* **WHAT YOU WILL DO**: Copying rule for the data below: take the line containing "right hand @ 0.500" and every line after it to the end, exactly, and drop all pictures.

◇ ◇ ◇ ◇ ◇

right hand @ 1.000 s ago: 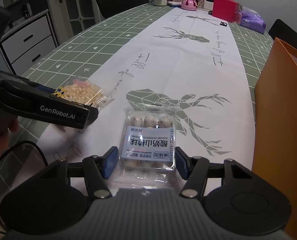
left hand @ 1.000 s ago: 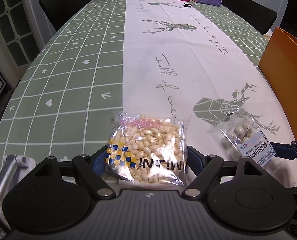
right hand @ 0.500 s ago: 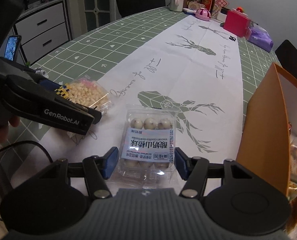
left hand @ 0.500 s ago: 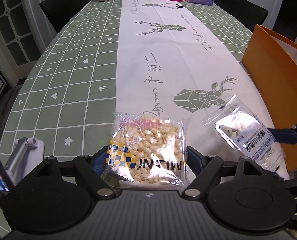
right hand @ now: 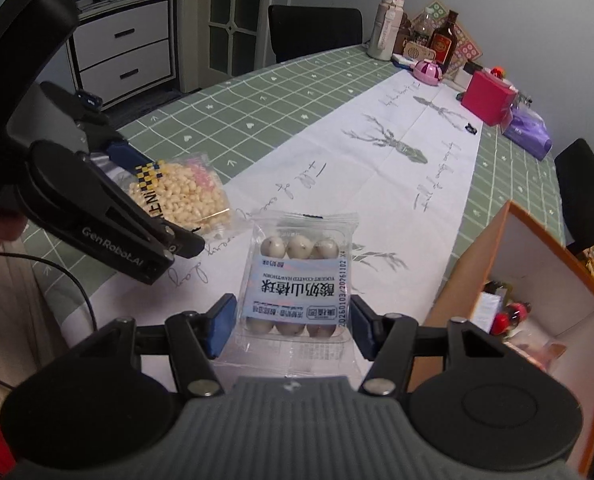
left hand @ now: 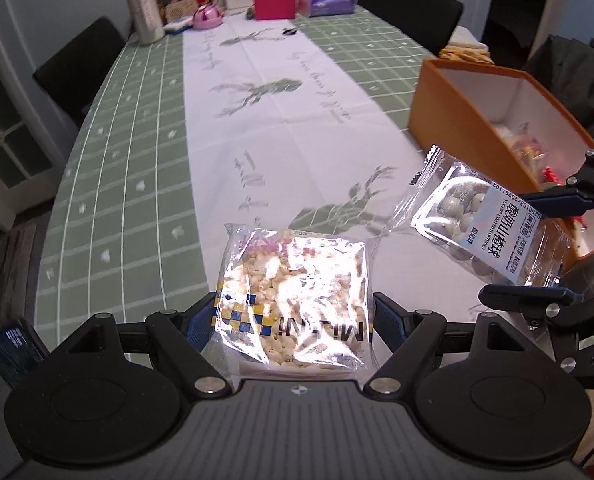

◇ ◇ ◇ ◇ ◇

* **WRITTEN SOLUTION**:
right hand @ 0.500 s ago: 
left hand @ 0.500 s ago: 
right hand @ now: 
left hand @ now: 

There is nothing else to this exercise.